* _ACTIVITY_
Go through the material below and count the lines in which the word "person" occurs; the only output is the number.
++++++++
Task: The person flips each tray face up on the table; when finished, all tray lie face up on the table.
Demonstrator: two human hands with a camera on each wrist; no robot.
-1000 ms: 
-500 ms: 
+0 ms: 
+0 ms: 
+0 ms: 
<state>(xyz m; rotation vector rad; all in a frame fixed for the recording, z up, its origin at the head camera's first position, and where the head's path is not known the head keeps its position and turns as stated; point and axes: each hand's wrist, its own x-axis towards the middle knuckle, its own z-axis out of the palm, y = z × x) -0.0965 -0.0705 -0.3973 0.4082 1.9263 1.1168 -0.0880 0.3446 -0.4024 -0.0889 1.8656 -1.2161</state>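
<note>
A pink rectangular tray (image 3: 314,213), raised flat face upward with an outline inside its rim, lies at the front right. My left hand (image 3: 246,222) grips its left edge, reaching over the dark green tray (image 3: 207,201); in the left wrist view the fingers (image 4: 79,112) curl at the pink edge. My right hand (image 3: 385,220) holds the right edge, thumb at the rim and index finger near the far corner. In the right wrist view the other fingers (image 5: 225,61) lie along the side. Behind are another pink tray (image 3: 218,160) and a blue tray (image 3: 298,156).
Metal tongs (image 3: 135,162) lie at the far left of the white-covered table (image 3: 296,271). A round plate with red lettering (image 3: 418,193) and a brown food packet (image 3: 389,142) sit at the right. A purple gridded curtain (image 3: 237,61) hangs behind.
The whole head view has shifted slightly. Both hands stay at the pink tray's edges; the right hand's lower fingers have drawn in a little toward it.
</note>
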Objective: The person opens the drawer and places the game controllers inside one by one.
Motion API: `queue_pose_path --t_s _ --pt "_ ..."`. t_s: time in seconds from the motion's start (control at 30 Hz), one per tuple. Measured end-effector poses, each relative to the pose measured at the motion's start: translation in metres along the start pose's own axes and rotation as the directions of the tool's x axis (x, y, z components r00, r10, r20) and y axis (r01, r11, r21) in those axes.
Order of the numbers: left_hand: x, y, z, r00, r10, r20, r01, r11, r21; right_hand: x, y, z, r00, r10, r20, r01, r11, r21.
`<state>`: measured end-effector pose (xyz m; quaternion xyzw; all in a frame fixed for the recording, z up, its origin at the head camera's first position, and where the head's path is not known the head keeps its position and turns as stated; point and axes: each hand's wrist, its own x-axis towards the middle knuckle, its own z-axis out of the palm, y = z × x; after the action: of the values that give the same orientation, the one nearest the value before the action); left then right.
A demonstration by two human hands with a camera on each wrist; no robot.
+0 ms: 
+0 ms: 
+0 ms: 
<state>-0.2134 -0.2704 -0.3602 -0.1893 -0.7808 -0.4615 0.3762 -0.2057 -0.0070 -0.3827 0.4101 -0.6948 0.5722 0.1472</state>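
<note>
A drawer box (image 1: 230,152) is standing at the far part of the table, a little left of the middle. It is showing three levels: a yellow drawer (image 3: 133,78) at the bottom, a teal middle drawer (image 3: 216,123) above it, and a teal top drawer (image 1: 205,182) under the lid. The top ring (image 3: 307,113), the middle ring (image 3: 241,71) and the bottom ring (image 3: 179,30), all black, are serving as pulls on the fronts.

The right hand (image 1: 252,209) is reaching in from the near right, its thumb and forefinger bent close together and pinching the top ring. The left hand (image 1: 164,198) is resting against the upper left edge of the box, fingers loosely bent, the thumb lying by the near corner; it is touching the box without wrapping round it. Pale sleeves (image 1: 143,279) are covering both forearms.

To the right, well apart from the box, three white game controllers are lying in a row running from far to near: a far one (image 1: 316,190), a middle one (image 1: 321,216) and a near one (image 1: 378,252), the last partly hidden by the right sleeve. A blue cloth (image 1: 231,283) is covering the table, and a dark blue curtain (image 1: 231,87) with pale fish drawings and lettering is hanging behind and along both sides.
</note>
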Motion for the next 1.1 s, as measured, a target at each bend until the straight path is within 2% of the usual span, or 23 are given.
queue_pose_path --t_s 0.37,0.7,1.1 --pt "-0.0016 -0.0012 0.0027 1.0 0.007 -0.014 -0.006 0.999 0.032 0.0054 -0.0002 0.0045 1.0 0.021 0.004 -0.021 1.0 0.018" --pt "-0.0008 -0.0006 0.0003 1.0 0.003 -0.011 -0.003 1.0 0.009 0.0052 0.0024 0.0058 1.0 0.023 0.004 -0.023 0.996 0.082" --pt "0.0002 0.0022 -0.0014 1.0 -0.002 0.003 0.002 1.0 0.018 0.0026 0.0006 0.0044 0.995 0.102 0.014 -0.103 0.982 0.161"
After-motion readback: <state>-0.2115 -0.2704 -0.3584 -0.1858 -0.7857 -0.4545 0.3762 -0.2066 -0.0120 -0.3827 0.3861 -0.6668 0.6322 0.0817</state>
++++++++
* _RESPONSE AREA_
2